TASK TO COMPLETE: Print all the records below, word for word and in full.

Collected data
============
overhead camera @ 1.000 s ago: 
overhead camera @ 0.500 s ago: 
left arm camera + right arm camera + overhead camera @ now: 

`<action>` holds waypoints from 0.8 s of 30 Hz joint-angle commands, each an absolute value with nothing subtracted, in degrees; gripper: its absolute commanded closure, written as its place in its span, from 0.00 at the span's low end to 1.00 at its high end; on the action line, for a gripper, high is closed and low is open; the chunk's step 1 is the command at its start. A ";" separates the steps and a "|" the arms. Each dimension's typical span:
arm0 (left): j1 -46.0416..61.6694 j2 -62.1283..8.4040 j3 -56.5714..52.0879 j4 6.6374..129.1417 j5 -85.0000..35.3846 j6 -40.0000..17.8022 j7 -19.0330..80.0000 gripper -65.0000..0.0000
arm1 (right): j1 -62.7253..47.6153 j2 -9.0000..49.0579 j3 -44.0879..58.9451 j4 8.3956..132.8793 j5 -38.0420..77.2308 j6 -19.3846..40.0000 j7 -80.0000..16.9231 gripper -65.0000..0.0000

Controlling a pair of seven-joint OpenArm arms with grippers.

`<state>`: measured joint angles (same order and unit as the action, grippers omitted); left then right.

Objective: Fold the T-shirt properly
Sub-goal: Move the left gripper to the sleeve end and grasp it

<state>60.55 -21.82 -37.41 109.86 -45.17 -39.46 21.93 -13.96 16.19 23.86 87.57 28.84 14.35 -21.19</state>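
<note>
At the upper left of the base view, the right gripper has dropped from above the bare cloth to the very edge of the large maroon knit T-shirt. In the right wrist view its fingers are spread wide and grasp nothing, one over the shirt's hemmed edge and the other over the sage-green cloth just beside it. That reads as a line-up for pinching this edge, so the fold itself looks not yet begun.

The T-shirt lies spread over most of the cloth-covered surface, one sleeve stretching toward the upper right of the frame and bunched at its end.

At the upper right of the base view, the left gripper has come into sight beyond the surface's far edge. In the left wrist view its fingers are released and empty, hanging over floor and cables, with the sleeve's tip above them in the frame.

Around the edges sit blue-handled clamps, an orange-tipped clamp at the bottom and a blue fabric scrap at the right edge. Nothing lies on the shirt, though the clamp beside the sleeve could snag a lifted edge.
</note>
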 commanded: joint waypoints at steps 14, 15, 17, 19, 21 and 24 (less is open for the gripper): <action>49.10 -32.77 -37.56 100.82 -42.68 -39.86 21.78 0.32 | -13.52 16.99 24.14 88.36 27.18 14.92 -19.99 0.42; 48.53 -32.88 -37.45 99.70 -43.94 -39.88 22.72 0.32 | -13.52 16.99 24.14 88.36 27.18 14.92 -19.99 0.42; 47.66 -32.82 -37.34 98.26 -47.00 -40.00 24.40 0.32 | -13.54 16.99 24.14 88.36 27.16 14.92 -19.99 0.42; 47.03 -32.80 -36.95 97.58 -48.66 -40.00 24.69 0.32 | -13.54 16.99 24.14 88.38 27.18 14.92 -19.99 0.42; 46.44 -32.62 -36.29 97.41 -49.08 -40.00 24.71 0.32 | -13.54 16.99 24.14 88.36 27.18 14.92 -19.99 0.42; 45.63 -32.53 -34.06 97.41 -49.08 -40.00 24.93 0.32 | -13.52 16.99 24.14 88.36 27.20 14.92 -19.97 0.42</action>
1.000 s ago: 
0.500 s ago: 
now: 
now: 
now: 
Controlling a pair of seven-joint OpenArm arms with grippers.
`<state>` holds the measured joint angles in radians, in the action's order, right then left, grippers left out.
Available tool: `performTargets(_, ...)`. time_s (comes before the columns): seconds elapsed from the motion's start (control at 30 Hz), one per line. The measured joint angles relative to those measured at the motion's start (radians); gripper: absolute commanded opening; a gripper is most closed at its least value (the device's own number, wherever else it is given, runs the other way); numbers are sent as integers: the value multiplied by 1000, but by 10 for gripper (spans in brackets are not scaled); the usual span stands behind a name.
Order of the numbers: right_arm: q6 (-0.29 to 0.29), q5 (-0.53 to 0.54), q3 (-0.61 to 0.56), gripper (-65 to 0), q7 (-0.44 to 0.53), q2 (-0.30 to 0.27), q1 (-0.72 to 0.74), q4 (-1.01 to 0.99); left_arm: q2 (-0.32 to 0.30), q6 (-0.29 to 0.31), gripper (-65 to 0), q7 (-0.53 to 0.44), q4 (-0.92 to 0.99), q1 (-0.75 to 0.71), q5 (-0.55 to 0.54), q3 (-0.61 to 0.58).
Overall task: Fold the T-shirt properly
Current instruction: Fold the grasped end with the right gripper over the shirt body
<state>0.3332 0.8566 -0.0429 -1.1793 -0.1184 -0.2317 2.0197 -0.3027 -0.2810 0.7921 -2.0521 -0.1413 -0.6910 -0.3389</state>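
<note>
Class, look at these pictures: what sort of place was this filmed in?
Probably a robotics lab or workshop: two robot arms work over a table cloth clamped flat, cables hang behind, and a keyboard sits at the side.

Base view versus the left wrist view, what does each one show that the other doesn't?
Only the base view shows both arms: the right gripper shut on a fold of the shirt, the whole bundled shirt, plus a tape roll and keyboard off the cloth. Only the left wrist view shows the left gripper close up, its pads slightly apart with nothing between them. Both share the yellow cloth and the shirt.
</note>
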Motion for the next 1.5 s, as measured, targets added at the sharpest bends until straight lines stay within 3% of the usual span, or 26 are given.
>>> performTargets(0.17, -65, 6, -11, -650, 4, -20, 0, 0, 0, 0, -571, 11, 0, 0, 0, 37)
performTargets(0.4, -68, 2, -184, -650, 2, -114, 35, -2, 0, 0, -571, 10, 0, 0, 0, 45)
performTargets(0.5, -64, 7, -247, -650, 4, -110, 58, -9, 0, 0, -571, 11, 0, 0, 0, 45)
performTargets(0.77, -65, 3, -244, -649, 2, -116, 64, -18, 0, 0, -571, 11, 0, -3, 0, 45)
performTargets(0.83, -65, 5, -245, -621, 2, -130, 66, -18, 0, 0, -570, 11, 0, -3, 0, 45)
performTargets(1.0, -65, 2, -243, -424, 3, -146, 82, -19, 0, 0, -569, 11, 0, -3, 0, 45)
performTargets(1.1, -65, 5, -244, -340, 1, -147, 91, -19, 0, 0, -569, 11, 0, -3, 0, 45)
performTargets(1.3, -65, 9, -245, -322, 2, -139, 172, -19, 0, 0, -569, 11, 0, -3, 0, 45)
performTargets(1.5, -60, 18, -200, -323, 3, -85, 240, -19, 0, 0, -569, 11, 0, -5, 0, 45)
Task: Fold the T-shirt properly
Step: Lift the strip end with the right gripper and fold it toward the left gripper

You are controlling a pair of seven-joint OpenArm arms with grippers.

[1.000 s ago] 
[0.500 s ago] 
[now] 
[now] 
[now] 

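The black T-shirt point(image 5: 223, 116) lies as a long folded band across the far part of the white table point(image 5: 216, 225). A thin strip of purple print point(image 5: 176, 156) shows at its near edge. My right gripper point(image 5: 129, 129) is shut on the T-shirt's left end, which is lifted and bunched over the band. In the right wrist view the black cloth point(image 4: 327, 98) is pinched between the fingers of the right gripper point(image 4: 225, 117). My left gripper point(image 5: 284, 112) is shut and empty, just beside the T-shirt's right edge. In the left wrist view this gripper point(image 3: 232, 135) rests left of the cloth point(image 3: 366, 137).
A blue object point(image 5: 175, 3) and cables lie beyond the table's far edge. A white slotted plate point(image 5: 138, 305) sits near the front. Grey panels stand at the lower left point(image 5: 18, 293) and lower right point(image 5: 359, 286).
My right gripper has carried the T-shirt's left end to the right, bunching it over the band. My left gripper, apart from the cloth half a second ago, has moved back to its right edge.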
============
EXERCISE SOLUTION:
overhead camera @ 1.000 s ago: 
overhead camera @ 0.500 s ago: 
left arm camera + right arm camera + overhead camera @ now: 

`<action>` holds waypoints from 0.8 s of 30 Hz joint-angle commands, each an absolute value with nothing subtracted, in degrees; gripper: its absolute commanded closure, written as its place in its span, from 0.00 at the span's low end to 1.00 at its high end; on the action line, for a gripper, high is closed and low is open; the chunk's step 1 is the command at its start. A ";" separates the steps and a "|" the arms. Each dimension's typical span:
arm0 (left): j1 -46.0416..61.6694 j2 -62.1283..8.4040 j3 -56.5714..52.0879 j4 6.6374..129.1417 j5 -85.0000..35.3846 j6 -40.0000..17.8022 j7 -19.0330..80.0000 gripper -65.0000..0.0000
arm1 (right): j1 -62.7253..47.6153 j2 -9.0000..49.0579 j3 -44.0879..58.9451 j4 8.3956..132.8793 j5 -38.0420..77.2308 j6 -19.3846..40.0000 j7 -80.0000..16.9231 gripper -65.0000..0.0000

Controlling a pair of seven-joint OpenArm arms with grippers.

`<state>`: measured joint angles (same order and unit as the action, grippers omitted); left then right.

Objective: Fold the T-shirt properly
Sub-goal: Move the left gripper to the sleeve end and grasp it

<state>60.55 -21.82 -37.41 109.86 -45.17 -39.46 21.93 -13.96 16.19 23.86 87.57 28.84 14.35 -21.19</state>
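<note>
At the upper left of the base view, the right gripper has dropped from above the bare cloth to the very edge of the large maroon knit T-shirt. In the right wrist view its fingers are spread wide and grasp nothing, one over the shirt's hemmed edge and the other over the sage-green cloth just beside it. That reads as a line-up for pinching this edge, so the fold itself looks not yet begun.

The T-shirt lies spread over most of the cloth-covered surface, one sleeve stretching toward the upper right of the frame and bunched at its end.

At the upper right of the base view, the left gripper has come into sight beyond the surface's far edge. In the left wrist view its fingers are released and empty, hanging over floor and cables, with the sleeve's tip above them in the frame.

Around the edges sit blue-handled clamps, an orange-tipped clamp at the bottom and a blue fabric scrap at the right edge. Nothing lies on the shirt, though the clamp beside the sleeve could snag a lifted edge.
</note>
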 commanded: joint waypoints at steps 14, 15, 17, 19, 21 and 24 (less is open for the gripper): <action>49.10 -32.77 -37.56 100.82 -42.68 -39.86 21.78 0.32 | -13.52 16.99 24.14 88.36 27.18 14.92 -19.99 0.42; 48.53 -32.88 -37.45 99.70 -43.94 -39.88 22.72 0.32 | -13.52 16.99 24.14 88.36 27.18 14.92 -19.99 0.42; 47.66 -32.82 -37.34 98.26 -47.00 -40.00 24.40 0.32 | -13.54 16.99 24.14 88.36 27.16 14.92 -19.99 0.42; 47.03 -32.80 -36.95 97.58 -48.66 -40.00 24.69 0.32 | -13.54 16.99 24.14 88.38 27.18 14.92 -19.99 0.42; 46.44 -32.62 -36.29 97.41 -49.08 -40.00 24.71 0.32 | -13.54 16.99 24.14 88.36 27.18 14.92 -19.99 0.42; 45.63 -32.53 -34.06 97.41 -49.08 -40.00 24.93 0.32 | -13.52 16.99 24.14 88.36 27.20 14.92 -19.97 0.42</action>
1.000 s ago: 
0.500 s ago: 
now: 
now: 
now: 
Controlling a pair of seven-joint OpenArm arms with grippers.
`<state>` holds the measured joint angles in radians, in the action's order, right then left, grippers left out.
Available tool: `performTargets(_, ...)`. time_s (comes before the columns): seconds elapsed from the motion's start (control at 30 Hz), one per line. The measured joint angles relative to those measured at the motion's start (radians); gripper: absolute commanded opening; a gripper is most closed at its least value (the device's own number, wherever else it is given, runs the other way); numbers are sent as integers: the value multiplied by 1000, but by 10 for gripper (spans in brackets are not scaled); the usual span stands behind a name.
Order of the numbers: right_arm: q6 (-0.29 to 0.29), q5 (-0.53 to 0.54), q3 (-0.61 to 0.56), gripper (-65 to 0), q7 (-0.44 to 0.53), q2 (-0.30 to 0.27), q1 (-0.72 to 0.74), q4 (-1.01 to 0.99); left_arm: q2 (-0.32 to 0.30), q6 (-0.29 to 0.31), gripper (-65 to 0), q7 (-0.53 to 0.44), q4 (-0.92 to 0.99), q1 (-0.75 to 0.71), q5 (-0.55 to 0.54), q3 (-0.61 to 0.58).
Overall task: Fold the T-shirt properly
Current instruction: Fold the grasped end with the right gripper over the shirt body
<state>0.3332 0.8566 -0.0429 -1.1793 -0.1184 -0.2317 2.0197 -0.3027 -0.2810 0.7921 -2.0521 -0.1413 -0.6910 -0.3389</state>
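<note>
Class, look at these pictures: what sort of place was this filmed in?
Probably a robotics lab or workshop: two robot arms work over a table cloth clamped flat, cables hang behind, and a keyboard sits at the side.

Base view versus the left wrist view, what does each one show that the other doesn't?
Only the base view shows both arms: the right gripper shut on a fold of the shirt, the whole bundled shirt, plus a tape roll and keyboard off the cloth. Only the left wrist view shows the left gripper close up, its pads slightly apart with nothing between them. Both share the yellow cloth and the shirt.
</note>
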Motion for the next 1.5 s, as measured, targets added at the sharpest bends until straight lines stay within 3% of the usual span, or 26 are given.
>>> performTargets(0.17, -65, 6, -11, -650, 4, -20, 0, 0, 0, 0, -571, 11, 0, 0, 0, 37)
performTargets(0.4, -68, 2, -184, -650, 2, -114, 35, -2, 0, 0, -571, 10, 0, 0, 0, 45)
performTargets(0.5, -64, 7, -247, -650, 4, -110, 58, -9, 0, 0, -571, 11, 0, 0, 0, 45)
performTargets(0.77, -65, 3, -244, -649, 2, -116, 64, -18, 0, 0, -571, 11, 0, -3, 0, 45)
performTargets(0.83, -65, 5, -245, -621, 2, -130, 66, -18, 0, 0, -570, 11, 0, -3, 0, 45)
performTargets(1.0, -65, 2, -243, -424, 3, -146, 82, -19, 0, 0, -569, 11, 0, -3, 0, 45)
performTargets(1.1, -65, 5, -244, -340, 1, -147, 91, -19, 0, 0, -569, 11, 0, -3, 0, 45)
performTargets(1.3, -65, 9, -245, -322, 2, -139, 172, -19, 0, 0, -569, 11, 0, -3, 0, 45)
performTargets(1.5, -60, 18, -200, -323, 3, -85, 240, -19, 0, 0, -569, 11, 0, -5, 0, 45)
Task: Fold the T-shirt properly
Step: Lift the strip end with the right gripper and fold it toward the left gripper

You are controlling a pair of seven-joint OpenArm arms with grippers.

[1.000 s ago] 
[0.500 s ago] 
[now] 
[now] 
[now] 

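The black T-shirt point(image 5: 223, 116) lies as a long folded band across the far part of the white table point(image 5: 216, 225). A thin strip of purple print point(image 5: 176, 156) shows at its near edge. My right gripper point(image 5: 129, 129) is shut on the T-shirt's left end, which is lifted and bunched over the band. In the right wrist view the black cloth point(image 4: 327, 98) is pinched between the fingers of the right gripper point(image 4: 225, 117). My left gripper point(image 5: 284, 112) is shut and empty, just beside the T-shirt's right edge. In the left wrist view this gripper point(image 3: 232, 135) rests left of the cloth point(image 3: 366, 137).
A blue object point(image 5: 175, 3) and cables lie beyond the table's far edge. A white slotted plate point(image 5: 138, 305) sits near the front. Grey panels stand at the lower left point(image 5: 18, 293) and lower right point(image 5: 359, 286).
My right gripper has carried the T-shirt's left end to the right, bunching it over the band. My left gripper, apart from the cloth half a second ago, has moved back to its right edge.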

Now the output is complete.